Facilitation Skills is a practical and reflective handbook for teachers, trainers, and educators who want to move beyond technique and develop the professional judgment, presence, and responsiveness that make learning spaces come alive.
Rather than offering prescriptive "best practices," this book invites readers to rethink teaching through the lens of facilitation: how beliefs shape behaviour, how interaction distributes voice, how risk is managed, and how feedback can support learning without closing it down.
Grounded in classroom observation, teacher education, and facilitated workshops, the book explores facilitation as a developable practice, not a personality trait.

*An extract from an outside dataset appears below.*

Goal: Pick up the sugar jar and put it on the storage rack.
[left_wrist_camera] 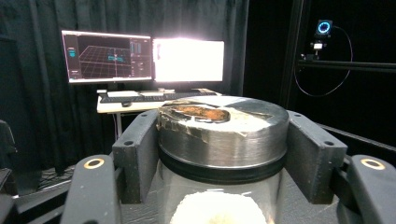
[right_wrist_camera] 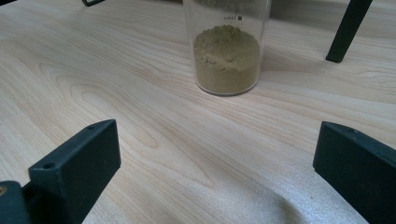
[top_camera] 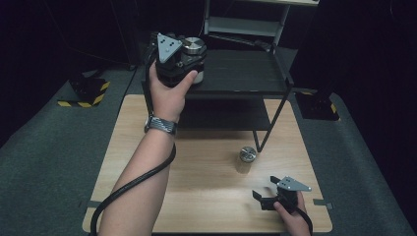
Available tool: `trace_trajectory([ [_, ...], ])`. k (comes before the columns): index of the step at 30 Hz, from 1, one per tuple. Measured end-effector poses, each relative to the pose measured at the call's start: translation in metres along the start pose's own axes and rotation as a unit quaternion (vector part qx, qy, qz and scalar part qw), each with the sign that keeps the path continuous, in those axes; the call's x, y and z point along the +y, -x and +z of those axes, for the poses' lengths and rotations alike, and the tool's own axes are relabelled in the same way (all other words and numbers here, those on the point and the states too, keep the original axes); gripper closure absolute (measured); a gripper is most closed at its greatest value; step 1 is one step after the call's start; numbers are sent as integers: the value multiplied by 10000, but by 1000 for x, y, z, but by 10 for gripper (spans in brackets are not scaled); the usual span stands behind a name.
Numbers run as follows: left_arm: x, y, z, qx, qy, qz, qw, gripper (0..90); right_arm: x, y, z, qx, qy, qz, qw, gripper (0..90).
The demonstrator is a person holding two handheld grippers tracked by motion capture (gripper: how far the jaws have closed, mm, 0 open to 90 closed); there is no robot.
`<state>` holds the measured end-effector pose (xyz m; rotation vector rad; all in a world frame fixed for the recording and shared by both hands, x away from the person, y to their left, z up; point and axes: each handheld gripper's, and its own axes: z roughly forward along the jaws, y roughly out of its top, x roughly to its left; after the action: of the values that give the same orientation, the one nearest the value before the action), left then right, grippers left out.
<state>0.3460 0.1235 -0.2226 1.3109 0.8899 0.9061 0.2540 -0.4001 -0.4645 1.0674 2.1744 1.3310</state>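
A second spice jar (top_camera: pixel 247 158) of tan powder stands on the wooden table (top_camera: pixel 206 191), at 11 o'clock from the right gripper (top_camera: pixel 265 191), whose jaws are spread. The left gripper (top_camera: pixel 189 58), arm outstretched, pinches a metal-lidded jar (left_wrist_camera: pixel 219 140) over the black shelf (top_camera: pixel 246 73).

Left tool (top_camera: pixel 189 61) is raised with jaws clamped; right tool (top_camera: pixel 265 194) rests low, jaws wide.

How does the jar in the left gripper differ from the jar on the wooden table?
The held jar sits clamped at its metal lid between the left gripper jaws, up at the black shelf; the table jar stands free before the open right gripper. The held jar's powder looks pale, the table jar's olive-brown. Both are clear jars.
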Motion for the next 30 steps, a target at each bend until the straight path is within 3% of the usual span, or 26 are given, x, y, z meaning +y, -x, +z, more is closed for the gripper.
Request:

Across seven clearly structured chapters, readers are guided to examine:
Teaching as transmission versus teaching as facilitation
Observable teaching behaviours and the skills that underpin effective facilitation
How ice breakers and warmers shape learning climate and psychological safety
Communication and interaction patterns that widen-or restrict-participation
Structuring interaction to manage risk, voice, and equity
Facilitating discussion and responding thoughtfully to what emerges
Making principled choices about teacher feedback and peer feedback
Each chapter combines accessible theory, concrete classroom examples, suggested video resources, and reflective tasks designed to help readers connect ideas directly to their own practice.
This book will be particularly valuable for:
Language teachers (ELT, EAP, EMI)
Teacher educators and trainers
Facilitators of workshops, seminars, and professional learning
CELTA, DELTA, and CPD participants
Educators interested in learner-centred, performative, and dialogic approaches
At its heart, Facilitation Skills is about learning to notice more: noticing learners, noticing interaction, and noticing oneself as a facilitator. It is a handbook for educators who want to teach with greater intention, confidence, and humanity.